Microsoft is working on a different kind of “topological” qubit based on the behaviors of many electrons, and described a similar long-term goal for quantum computing involving scalable hardware.
Google has been rumored to unleash a quantum computer that will achieve “quantum supremacy” with 49 or 50 qubits. Quantum supremacy simply means finding one single algorithm for which a quantum computer always win, and for which a classical workaround can’t be found to solve the same problem. In Google’s case, the team will set up a quantum circuit with their qubits by entangling them (essentially, setting up a quantum link between them) and then allowing the system to evolve over time. At the end, how the qubits evolve is set by the rules of quantum mechanics, but the final measurement could take on different values with different probabilities. Figuring out the possible outcomes of the qubits, alongside the probability of measuring the outcomes, is so complex that the classical computer needs to simulate the quantum computer in order to do so, and might take weeks to do what the quantum computer can do in minutes.
IonQ,a startup will use atoms trapped by lasers.
D-Wave, a longtime quantum computing business uses a specialized system called quantum annealing to perform optimization problems. Rather than just a dozen to a few dozen qubits, D-Wave has announced a computer with 2,000 qubits and rather than rely on quantum logic circuits like the rest of the pack, their computer solves one type of problem—optimization problems, like finding the best solution from a range of okay solutions, or finding the best taxi route from point A to point B staying as far as possible from other taxis. These kind of problems are potentially useful in finance.
Everyone agrees that we’re far from seeing quantum computers used in everyday life—there’s a lot of excitement but we’re still in the early days. There are still loads of challenges to overcome, like error correction.
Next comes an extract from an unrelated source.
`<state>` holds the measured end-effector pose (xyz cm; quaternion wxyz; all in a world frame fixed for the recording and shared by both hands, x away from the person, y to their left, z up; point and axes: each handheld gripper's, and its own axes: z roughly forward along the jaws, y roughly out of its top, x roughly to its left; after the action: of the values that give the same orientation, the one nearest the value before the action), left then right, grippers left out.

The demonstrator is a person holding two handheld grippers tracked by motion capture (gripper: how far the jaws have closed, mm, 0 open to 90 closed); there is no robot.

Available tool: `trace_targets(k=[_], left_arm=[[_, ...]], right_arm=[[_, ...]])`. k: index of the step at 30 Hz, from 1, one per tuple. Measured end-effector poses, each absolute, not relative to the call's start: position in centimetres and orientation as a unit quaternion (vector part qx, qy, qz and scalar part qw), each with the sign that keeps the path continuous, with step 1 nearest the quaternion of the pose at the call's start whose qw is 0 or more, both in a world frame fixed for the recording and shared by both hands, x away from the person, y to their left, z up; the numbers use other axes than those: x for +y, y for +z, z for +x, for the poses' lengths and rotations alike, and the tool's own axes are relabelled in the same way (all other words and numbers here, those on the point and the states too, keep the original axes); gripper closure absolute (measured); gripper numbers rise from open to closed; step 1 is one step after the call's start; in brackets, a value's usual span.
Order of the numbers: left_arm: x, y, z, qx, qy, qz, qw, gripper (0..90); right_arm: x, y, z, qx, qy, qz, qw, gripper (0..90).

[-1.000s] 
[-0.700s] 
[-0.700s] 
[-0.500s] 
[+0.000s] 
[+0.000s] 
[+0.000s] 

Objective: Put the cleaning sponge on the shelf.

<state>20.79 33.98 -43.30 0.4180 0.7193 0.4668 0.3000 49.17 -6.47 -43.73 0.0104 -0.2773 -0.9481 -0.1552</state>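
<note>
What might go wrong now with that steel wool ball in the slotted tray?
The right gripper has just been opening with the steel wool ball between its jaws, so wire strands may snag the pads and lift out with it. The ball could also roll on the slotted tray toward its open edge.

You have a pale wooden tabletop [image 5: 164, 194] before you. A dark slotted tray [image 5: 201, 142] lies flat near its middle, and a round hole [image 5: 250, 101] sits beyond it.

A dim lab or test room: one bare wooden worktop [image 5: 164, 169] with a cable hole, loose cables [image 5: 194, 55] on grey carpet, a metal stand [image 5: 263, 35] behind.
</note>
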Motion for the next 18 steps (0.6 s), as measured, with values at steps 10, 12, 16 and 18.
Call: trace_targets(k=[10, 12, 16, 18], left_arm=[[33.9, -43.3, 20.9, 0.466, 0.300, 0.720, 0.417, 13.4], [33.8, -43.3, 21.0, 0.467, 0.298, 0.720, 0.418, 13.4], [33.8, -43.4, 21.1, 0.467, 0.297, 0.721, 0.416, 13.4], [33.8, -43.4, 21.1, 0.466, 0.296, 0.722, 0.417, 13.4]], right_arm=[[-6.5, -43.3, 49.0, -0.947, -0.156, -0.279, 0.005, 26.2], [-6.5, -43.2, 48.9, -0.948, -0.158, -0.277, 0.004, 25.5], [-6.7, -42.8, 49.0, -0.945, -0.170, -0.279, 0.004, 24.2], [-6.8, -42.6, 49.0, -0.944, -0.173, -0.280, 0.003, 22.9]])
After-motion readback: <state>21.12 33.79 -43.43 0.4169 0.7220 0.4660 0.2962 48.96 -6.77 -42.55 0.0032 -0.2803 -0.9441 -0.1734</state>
Then comes the related problem of transmitting quantum information between distant computers or storing quantum information long term in memory.
While 2017 seems to be a year amidst a sort-of quantum boom, having a consumer-facing quantum computing product is still far off milestone. So no, you cannot own a quantum computer now. You hear about some benefits of quantum computing in the next few years, like biochemical advances, but other advantages could be 20 years down the line but it will definitely be worth the wait!